Wischnik A, Lehmann K J, Zahn K, Georgi M, Melchert F
Frauenklinik, Fakultät für Klinische Medizin Mannheim, Universität Heidelberg.
Z Geburtshilfe Perinatol. 1992 Mar-Apr;196(2):49-54.
An increasing proportion of obstetric operative procedures due to cephalopelvic disproportion gave raise to the question, whether there has been a change in pelvic anatomy during the past decades. In a retrospective evaluation of 467 computerized pelvic tomograms of patients aged between 18 and 88 years relevant parameters of pelvic proportion were determined. As these parameters are not subject to age-conditioned changes, the values may be viewed as representative for the time of patients' birth or fertility period respectively. Changes in pelvic anatomy turned out to be complex: The transverse elliptic shape of pelvic inlet changed into sagittal elliptic form, the pelvic midplane is contracted progressively, sacral concavity is reduced. Obviously, this obstetrically adverse development is influenced by the fact, that unfavourable pelvic conformation can be transmitted more intensively by the generous indication for cesarean section. This development is contrasted by the circumstance of fetal acceleration. Therefore, an increase in cephalopelvic disproportion has to be expected. For the sake of a safe obstetrical management in these situations the generous use of ante partum pelvimetric diagnosis seems to be advisable.
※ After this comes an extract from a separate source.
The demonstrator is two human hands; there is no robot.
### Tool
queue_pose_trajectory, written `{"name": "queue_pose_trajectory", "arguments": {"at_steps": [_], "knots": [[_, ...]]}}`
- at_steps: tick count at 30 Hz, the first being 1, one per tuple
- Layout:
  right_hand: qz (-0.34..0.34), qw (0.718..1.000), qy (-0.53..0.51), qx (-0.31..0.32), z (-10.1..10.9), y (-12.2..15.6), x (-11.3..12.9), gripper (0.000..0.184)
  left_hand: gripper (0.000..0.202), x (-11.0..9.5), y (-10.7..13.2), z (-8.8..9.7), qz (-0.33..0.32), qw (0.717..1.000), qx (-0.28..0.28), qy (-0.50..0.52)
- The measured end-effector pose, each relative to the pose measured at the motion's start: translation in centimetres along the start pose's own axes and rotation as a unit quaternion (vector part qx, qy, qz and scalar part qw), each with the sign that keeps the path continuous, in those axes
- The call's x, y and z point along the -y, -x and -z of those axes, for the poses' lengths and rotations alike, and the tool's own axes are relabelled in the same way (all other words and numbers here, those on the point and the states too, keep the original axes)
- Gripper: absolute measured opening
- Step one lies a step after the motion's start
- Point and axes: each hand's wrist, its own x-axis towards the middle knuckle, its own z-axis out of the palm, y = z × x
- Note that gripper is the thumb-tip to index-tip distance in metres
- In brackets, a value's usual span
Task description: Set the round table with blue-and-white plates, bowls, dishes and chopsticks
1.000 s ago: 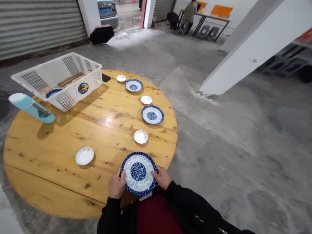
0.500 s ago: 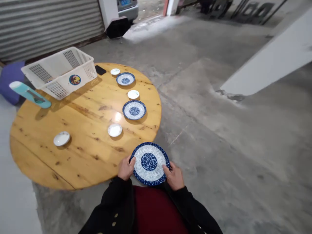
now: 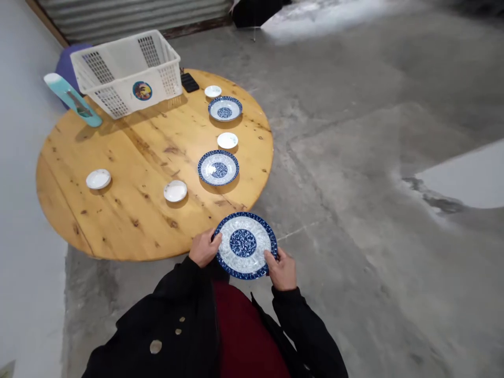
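A round plate (image 3: 242,243) with a blue patterned rim and blue centre is held face up in front of my body, by the near right edge of the round wooden table (image 3: 129,210). My left hand (image 3: 205,247) grips its left rim, thumb on top. On the opposite rim, my right hand (image 3: 282,269) is closed the same way; the fingers under the plate are hidden. Two similar plates lie on the table, a nearer plate (image 3: 218,168) and a farther plate (image 3: 225,109). Small white dishes include one (image 3: 175,191) close to the held plate.
Another small dish (image 3: 98,179) sits at the table's left, and two more, a middle dish (image 3: 227,140) and a far dish (image 3: 213,92), stand along the right. A white plastic basket (image 3: 126,86), a turquoise object (image 3: 74,100) and a black phone-like item (image 3: 189,82) occupy the back. A white pillar (image 3: 472,178) rises at right.
The view has tilted down and turned left, so the table sits differently in it. Both hands still hold the plate, which stays near the table's edge.
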Motion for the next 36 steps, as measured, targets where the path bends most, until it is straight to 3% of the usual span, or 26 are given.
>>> {"name": "queue_pose_trajectory", "arguments": {"at_steps": [8, 12, 16, 21, 26, 31, 36], "knots": [[0.084, 0.992, 0.065, 0.072, -0.9, -15.1, 5.3, 0.033, 0.025, -2.1, -9.6, 2.5, 0.063, 0.993, -0.104, 0.0], [0.135, 0.978, 0.11, 0.116, -2.7, -22.2, 8.1, 0.034, 0.022, -2.1, -14.2, 3.7, 0.106, 0.987, -0.117, -0.012], [0.184, 0.96, 0.154, 0.142, -4.8, -27.3, 10.0, 0.033, 0.021, -1.7, -17.6, 4.8, 0.152, 0.981, -0.11, -0.044], [0.23, 0.929, 0.225, 0.185, -7.2, -31.3, 11.3, 0.032, 0.024, -1.1, -19.9, 5.8, 0.199, 0.972, -0.093, -0.086], [0.277, 0.87, 0.329, 0.241, -9.6, -34.2, 11.9, 0.033, 0.028, -0.7, -21.2, 6.5, 0.245, 0.957, -0.073, -0.135], [0.281, 0.822, 0.396, 0.297, -11.1, -35.4, 13.1, 0.04, 0.034, -0.8, -21.7, 6.8, 0.297, 0.939, -0.041, -0.17], [0.267, 0.807, 0.399, 0.343, -11.2, -35.8, 14.8, 0.056, 0.04, -1.4, -21.9, 7.0, 0.349, 0.918, -0.024, -0.188]]}}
因头盆不称而进行的产科手术比例不断增加,这引发了一个问题,即在过去几十年中骨盆解剖结构是否发生了变化。对467例年龄在18至88岁之间患者的计算机骨盆断层扫描进行回顾性评估,确定了骨盆比例的相关参数。由于这些参数不受年龄条件变化的影响,这些值可分别视为代表患者出生时或生育期的情况。结果表明,骨盆解剖结构的变化很复杂:骨盆入口的横向椭圆形变为矢状椭圆形,骨盆中平面逐渐收缩,骶骨凹陷减小。显然,这种对产科不利的发展受到以下事实的影响,即剖宫产的广泛指征会更强烈地传递不利的骨盆形态。这种发展与胎儿加速的情况形成对比。因此,可以预期头盆不称会增加。为了在这些情况下进行安全的产科管理,在产前进行骨盆测量诊断似乎是可取的。